Quais setores estão mais avançados nessas soluções de IA?

O Brasil está à frente de outros países da América Latina e até em comparação global. Neste ano, levamos oito clientes brasileiros ao Dreamforce para apresentar seus casos, como Cacau Show, Rodobens, Bradesco e iFood. Há avanços em educação, em que a janela de matrículas é crítica, e no setor financeiro, com agentes treinados para processos de crédito. Também há experiências em saúde, foodtechs, varejo e mídia.

Mesmo com o avanço do tema entre os CMOs, o uso de agentes de IA ainda parece restrito. O que trava essa implementação?

Essa é uma ótima observação. Ainda há uma diferença entre o que as pessoas fazem individualmente com a IA e o que as empresas estruturam de forma organizada. No uso pessoal, todos já têm exemplos práticos, mas dentro das companhias ainda faltam processos completos impulsionados por IA, o que dá a impressão de que pouca gente usa. As empresas preferem entender, testar e treinar antes de escalar, por isso algumas avançam mais rápido do que outras.

Quais são os principais pontos de atenção na implementação de agentes de IA?

Governança é o primeiro passo. Ao criar um agente, é preciso definir o papel que ele terá, o que poderá fazer e quais dados poderá acessar, como o CRM ou formulários. Também é essencial determinar fontes confiáveis e limites de acesso, para que o cliente saiba de onde vêm as informações. Outro ponto é estabelecer regras de escalonamento, quando o agente deve transferir a conversa a um humano, e prever situações de conduta, como o que fazer se o cliente for ofensivo. No fim, é como criar uma função dentro da empresa. O agente precisa ter um papel, uma responsabilidade e uma voz que representem a marca, refletindo a cultura corporativa como qualquer colaborador faria.

Essas soluções parecem exigir grandes estruturas. Pequenas empresas também conseguem adotar agentes de IA?

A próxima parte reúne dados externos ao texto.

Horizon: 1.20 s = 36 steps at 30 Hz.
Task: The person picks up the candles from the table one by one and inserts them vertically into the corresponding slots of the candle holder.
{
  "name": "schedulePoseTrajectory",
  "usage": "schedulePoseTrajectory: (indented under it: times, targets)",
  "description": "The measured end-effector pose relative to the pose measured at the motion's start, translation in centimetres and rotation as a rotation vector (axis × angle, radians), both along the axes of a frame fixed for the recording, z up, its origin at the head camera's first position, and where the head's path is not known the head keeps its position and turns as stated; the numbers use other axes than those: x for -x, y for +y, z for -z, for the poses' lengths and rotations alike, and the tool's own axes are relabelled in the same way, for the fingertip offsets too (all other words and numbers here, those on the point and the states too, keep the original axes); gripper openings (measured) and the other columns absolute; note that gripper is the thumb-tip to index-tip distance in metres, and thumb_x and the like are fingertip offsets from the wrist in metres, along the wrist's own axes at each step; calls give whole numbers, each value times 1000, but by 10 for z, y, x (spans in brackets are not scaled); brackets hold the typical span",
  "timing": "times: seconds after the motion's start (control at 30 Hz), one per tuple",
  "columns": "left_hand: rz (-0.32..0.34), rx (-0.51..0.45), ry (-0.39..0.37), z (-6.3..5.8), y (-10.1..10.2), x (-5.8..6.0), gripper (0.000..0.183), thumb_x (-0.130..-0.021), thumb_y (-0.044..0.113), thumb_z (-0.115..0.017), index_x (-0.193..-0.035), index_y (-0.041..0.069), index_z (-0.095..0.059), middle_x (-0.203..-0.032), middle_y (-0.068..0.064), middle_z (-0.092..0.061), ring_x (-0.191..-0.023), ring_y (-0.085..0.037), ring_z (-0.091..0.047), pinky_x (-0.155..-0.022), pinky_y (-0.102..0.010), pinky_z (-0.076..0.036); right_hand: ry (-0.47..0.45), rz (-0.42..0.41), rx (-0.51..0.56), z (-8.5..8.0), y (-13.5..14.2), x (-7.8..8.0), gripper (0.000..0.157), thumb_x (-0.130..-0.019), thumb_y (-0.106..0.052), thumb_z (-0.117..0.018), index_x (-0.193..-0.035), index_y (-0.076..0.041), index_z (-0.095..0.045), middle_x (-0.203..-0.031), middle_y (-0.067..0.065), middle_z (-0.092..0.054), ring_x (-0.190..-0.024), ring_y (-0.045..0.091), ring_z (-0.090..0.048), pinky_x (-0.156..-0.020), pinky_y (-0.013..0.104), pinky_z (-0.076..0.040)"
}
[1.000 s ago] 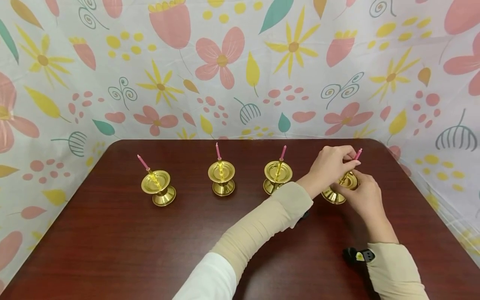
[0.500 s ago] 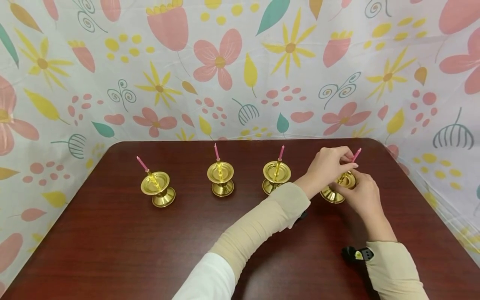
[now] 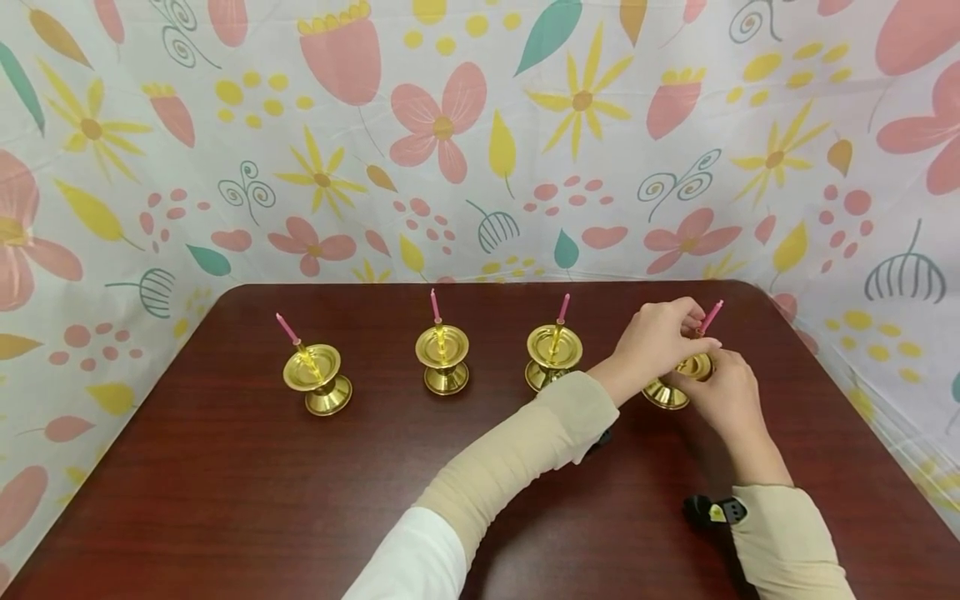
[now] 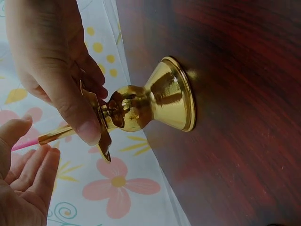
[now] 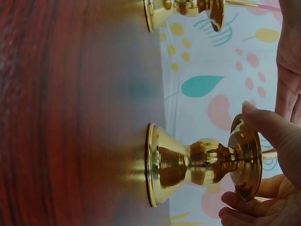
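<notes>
At the table's right, a brass candle holder (image 3: 666, 395) stands on its flared base, a thin pink candle (image 3: 712, 316) rising from its slim tube (image 4: 55, 134). My right hand (image 3: 726, 390) grips the holder's dish (image 5: 245, 157), thumb on one side of the rim and fingers on the other. Around the candle and tube is my left hand (image 3: 658, 337). In the left wrist view its fairly straight fingers (image 4: 36, 175) lie right beside the tube, and the thumb stands apart from the candle. The head view shows the dish partly covered by both hands.
Three matching holders with pink candles stand to the left: one at the far left (image 3: 322, 383), one near the middle (image 3: 444, 367), one (image 3: 553, 354) beside my left forearm. The dark red table (image 3: 300, 508) meets a flowered cloth (image 3: 450, 208) behind it.
My left thumb has lowered and parted from the index finger, and more of the right-hand candle shows between them. The right hand keeps its hold on the dish. The other holders have not moved.
</notes>
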State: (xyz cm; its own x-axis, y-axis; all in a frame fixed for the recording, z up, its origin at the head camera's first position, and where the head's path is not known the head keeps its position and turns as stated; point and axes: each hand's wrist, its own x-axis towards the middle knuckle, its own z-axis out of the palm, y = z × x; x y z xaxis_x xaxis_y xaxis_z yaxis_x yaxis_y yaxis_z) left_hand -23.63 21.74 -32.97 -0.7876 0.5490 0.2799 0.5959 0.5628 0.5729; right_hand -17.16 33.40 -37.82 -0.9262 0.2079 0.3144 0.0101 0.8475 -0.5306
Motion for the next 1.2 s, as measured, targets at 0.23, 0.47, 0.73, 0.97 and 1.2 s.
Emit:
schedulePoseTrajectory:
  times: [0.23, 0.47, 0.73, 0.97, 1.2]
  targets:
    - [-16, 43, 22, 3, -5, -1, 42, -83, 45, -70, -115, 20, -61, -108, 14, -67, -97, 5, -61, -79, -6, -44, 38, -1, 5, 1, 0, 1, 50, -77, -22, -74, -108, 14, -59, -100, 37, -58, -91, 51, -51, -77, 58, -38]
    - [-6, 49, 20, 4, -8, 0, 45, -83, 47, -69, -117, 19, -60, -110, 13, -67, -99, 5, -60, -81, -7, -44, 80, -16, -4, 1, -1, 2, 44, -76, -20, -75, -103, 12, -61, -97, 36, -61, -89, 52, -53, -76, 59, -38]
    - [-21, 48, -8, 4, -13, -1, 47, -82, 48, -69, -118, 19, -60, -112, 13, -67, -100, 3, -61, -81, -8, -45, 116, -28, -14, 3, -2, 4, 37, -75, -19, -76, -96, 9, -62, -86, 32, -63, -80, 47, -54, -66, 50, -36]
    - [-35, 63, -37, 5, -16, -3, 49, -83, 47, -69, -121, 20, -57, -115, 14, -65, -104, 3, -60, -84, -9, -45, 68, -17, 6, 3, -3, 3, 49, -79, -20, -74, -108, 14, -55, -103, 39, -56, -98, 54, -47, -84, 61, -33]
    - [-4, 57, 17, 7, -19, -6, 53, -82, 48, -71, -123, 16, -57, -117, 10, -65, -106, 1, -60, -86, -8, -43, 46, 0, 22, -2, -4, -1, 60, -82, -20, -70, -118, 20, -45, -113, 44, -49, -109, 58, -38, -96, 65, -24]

Sim, e esse é o poder da nuvem. Ela democratizou o acesso à tecnologia. A maioria dos nossos clientes é formada por pequenas empresas e startups. Os agentes de IA nivelam ainda mais a competição, permitindo que equipes menores atendam clientes 24 horas por dia. O ideal é começar com casos simples, como suporte fora do horário comercial ou follow-ups automáticos, e ampliar conforme o negócio cresce. É um processo gradual, não um investimento de milhões.

Alguns críticos dizem que a inteligência artificial tende a padronizar as marcas. Você concorda?

A tecnologia sempre esteve presente. CRM, automação e martech nunca foram o diferencial, e sim a forma como cada empresa utiliza, configura, treina e aplica seus agentes. A questão central é qual é a voz do agente de IA e de que forma ela reflete a cultura da marca. No fim, não é “o quê”; é “como” — e esse continua sendo o papel do CMO.